One of the most touching moments in our relationship came when I was preparing for a major international organ competition in France. The week before I was due to leave, I became sick with an ear infection. I lost my voice, vomited frequently, and lacked the strength to go upstairs to our bedroom. Andrew was busy at work on a school project, yet he put it aside when he saw how sick I was. I remember lying in bed as he held a cold washcloth against my forehead in one hand and held my hand with the other. Just knowing that my loved one was there beside me, holding me in my time of sickness, gave me a strength that no drug ever could.
I won that competition. Despite not practicing for an entire week, I played the best I had ever played in my life. I didn’t just win first prize, but I took the prize of the audience as well. Were it not for Andrew, I probably would not have even boarded the flight for France. The reality of our love gave me the strength to do my absolute best.
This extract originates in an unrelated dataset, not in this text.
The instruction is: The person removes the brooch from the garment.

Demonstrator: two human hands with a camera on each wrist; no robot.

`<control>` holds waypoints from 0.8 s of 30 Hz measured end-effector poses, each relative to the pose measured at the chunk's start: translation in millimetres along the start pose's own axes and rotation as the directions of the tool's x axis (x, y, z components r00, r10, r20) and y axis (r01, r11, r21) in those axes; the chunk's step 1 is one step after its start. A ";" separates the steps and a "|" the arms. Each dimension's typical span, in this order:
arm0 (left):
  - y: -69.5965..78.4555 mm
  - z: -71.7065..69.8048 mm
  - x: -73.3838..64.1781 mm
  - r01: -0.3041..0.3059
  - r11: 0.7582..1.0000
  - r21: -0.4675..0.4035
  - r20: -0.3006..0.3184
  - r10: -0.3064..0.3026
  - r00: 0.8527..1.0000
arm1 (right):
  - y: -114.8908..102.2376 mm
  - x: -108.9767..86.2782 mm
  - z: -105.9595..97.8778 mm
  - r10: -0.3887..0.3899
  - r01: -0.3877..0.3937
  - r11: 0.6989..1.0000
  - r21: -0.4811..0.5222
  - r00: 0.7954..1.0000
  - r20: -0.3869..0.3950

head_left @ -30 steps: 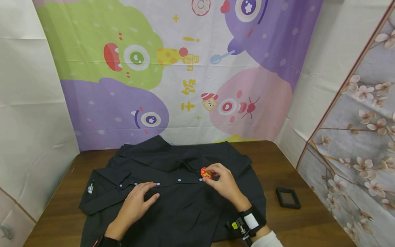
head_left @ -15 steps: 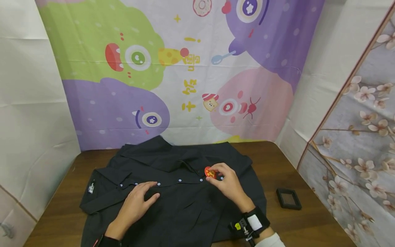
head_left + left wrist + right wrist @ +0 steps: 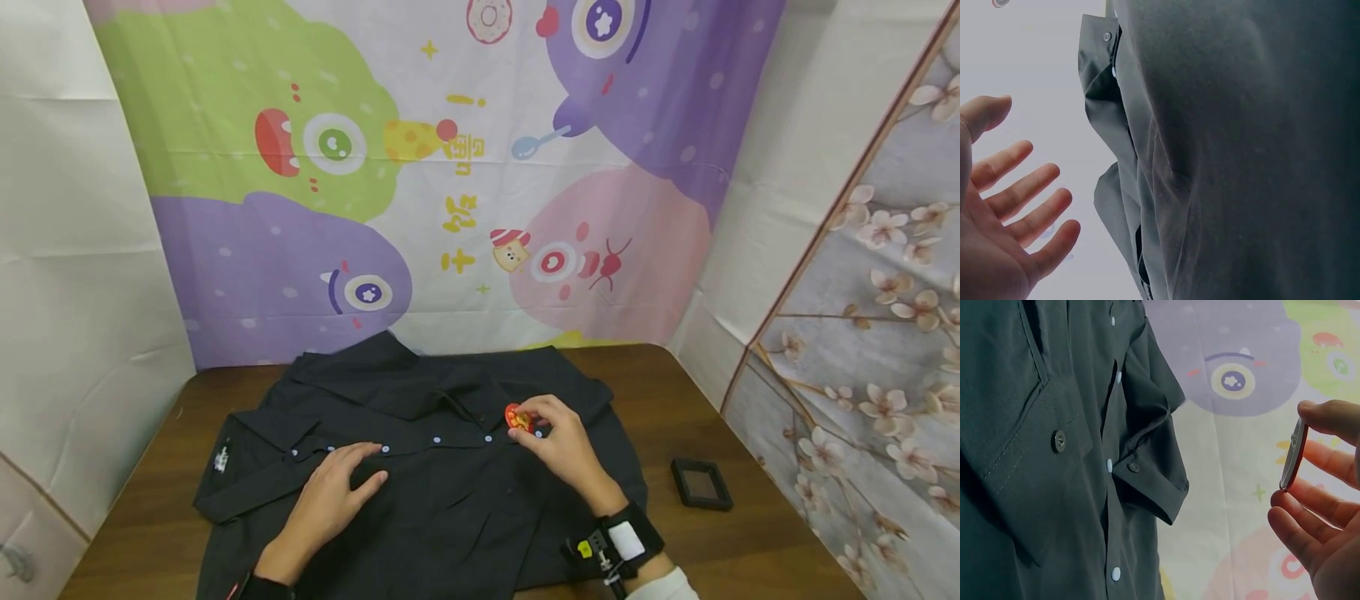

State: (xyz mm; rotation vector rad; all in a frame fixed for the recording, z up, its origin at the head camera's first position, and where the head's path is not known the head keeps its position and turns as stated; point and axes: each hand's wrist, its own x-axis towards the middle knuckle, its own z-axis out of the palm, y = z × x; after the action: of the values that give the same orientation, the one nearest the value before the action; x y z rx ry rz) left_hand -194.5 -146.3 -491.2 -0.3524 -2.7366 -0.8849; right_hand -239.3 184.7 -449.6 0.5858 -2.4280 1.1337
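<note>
A dark button-up shirt [image 3: 442, 492] lies spread on the table, with several pale buttons along its placket. My right hand [image 3: 564, 446] pinches a round red-and-yellow pin badge [image 3: 516, 417] by its edge, above the shirt's right half. In the right wrist view the badge [image 3: 1294, 455] stands edge-on between thumb and fingers, its silvery back towards the shirt. My left hand [image 3: 327, 498] hovers over the shirt's left half near a button, holding nothing. Its fingers [image 3: 1029, 194] are spread and relaxed, apart from the cloth in the left wrist view.
A small black square frame [image 3: 701, 482] lies on the brown wooden table [image 3: 757, 550], right of the shirt. Behind the table hangs a cartoon-print cloth [image 3: 450, 317]. A flower-patterned panel [image 3: 877, 400] stands along the right side.
My right hand has moved a little to the right with the badge, uncovering another shirt button. The left hand and the shirt have stayed where they were.
</note>
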 end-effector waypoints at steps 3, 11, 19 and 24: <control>-0.5 0.5 0.1 -0.002 1.000 0.002 -0.002 0.002 1.000 | 1.8 -0.5 -2.0 -0.003 0.003 1.000 -0.004 1.000 -0.003; 0.0 2.2 1.9 0.002 1.000 0.000 0.006 -0.002 1.000 | 9.9 -6.2 -8.5 0.026 -0.026 0.999 -0.034 1.000 -0.005; 1.2 1.7 1.5 0.001 1.000 -0.015 0.008 -0.001 1.000 | 12.6 -9.8 -12.4 0.033 -0.034 0.999 -0.026 0.999 -0.015; 1.1 1.7 0.9 0.001 1.000 -0.022 0.013 -0.001 1.000 | 14.4 -10.7 -14.2 0.030 -0.031 0.999 -0.035 0.999 -0.029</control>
State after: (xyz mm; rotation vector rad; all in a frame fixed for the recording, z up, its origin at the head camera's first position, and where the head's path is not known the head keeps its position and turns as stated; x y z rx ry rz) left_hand -195.3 -144.3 -491.6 -0.3627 -2.7415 -0.9164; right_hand -235.5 206.5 -455.6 0.5198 -2.4351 1.1014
Isn’t this what marriage is all about? When two persons promise each other that they will stay together in good times and in bad, in sickness and in health, they are making the most solemn commitment a couple can make. It may be difficult, yet the many rewards make the challenge possible.
No matter what differences there are between straight and gay relationships, they do have one decisive common bond: two committed people are able to provide each other the kind of loving care that makes life’s harder moments endurable. Isn’t this why married people live longer than single people? They know they have a caregiver who has promised to be there until death do them part.
Our country is standing at a crossroads as we consider the definition of marriage. Such a consideration is going to make many people uncomfortable. However, nearly every major change has caused discomfort, yet society has moved ahead because it was the right thing to do. There was a time when people were uncomfortable with women voting or interracial marriage. Now the issue is about gay marriage.
This proposed amendment to our constitution will determine if over nine million Americans will be denied the right to marry. As you mark your ballot, ask yourself: are you upholding the justice and equality of all people?
Please think hard before voting to deny me, and the millions of others like me, the right to marry.